Milhares de brasileiros foram às ruas neste domingo (14) em diversas capitais para protestar contra o projeto de lei da dosimetria. O projeto visa reduzir as penas de condenados pelo Supremo Tribunal Federal (STF) por atos relacionados à tentativa de golpe de Estado que culminou no 8 de janeiro de 2023, beneficiando diretamente o ex-presidente Jair Bolsonaro.
O Foco da Manifestação

As manifestações, organizadas por grupos sociais, artistas e partidos políticos, visaram criticar os parlamentares por tentarem suavizar a punição de Bolsonaro, condenado em setembro a 27 anos de prisão, e de seus apoiadores.
- Benefício Potencial: Pelo projeto, já aprovado na Câmara dos Deputados, o período em regime fechado da pena de Bolsonaro pode ser reduzido de quase 7 anos para 2 anos e 4 meses.
- Próximos Passos: O projeto ainda precisa ser analisado pelo Senado.
- Primeira Grande Ação: Este foi o primeiro grande protesto desde que Bolsonaro começou a cumprir pena em uma cela da Polícia Federal em Brasília no mês passado.
O Grito “Sem Leniência”

O sentimento geral dos manifestantes é de que não deve haver leniência para aqueles que tentaram minar a democracia brasileira.
- Números: Pesquisadores da USP estimaram cerca de 15 mil pessoas em São Paulo.

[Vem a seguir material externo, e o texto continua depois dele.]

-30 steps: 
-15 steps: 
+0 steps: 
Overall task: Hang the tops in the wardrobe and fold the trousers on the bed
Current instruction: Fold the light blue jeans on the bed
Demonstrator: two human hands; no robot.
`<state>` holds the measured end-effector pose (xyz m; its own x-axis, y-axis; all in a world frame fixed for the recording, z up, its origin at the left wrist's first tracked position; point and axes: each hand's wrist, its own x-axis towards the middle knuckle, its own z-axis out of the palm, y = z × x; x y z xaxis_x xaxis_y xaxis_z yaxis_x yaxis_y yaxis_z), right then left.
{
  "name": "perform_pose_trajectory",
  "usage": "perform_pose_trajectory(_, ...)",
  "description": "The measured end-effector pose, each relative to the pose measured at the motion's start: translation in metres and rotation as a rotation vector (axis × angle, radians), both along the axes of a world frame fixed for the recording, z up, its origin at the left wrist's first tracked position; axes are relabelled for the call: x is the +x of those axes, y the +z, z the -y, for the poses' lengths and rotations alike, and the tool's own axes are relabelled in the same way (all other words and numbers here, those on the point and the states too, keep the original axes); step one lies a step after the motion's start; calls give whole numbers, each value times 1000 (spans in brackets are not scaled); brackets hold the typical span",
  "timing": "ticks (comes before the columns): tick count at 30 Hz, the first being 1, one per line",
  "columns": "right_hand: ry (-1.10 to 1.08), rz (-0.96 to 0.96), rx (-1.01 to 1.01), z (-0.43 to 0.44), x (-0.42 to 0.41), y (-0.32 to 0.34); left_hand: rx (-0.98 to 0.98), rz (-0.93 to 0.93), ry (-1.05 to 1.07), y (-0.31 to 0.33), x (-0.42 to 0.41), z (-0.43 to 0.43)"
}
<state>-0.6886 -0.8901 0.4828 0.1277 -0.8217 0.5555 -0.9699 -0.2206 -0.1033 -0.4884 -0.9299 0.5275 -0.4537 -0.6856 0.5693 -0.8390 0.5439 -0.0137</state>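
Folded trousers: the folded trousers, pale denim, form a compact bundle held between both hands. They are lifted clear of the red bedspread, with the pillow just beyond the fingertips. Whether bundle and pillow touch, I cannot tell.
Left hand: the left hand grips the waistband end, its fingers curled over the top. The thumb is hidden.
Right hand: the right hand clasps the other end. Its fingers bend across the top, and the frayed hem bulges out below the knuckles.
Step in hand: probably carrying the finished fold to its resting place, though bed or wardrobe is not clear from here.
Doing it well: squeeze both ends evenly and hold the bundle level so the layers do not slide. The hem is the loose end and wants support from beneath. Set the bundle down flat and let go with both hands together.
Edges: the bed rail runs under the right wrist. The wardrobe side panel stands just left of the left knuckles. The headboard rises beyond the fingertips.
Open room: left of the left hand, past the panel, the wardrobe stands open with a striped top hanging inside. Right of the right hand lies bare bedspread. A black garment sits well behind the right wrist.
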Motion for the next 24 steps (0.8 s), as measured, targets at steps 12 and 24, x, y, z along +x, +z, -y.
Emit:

No Rio de Janeiro, cerca de 20 mil manifestantes se reuniram na Praia de Copacabana.
- Liderança Artística: O protesto no Rio foi liderado por cantores famosos, incluindo Caetano Veloso, de 83 anos, conhecido por sua resistência à ditadura militar.
- Mensagem: Claudio Pfeil, manifestante no Rio, resumiu: “Todos eles estão pagando por seus crimes. Não aceitaremos nem um centímetro de retrocesso.”
📝 Implicações Legais e Políticas

A condenação de Bolsonaro marcou a primeira vez que o Brasil puniu oficiais militares por tentar derrubar a democracia.
- Outros Beneficiados: O projeto também suavizaria a punição dos apoiadores do ex-presidente envolvidos na invasão dos prédios do governo em Brasília em 2023.
- Inelegibilidade: Apesar da redução de pena, Bolsonaro continuaria inelegível por mais três décadas.
- Veto Presidencial: O presidente Luiz Inácio Lula da Silva (PT), que derrotou Bolsonaro em 2022 e planeja concorrer à reeleição, deve vetar o projeto caso ele seja aprovado no Senado. No entanto, o Congresso tem poder para derrubar o veto, o que provavelmente levaria a questionamentos no STF.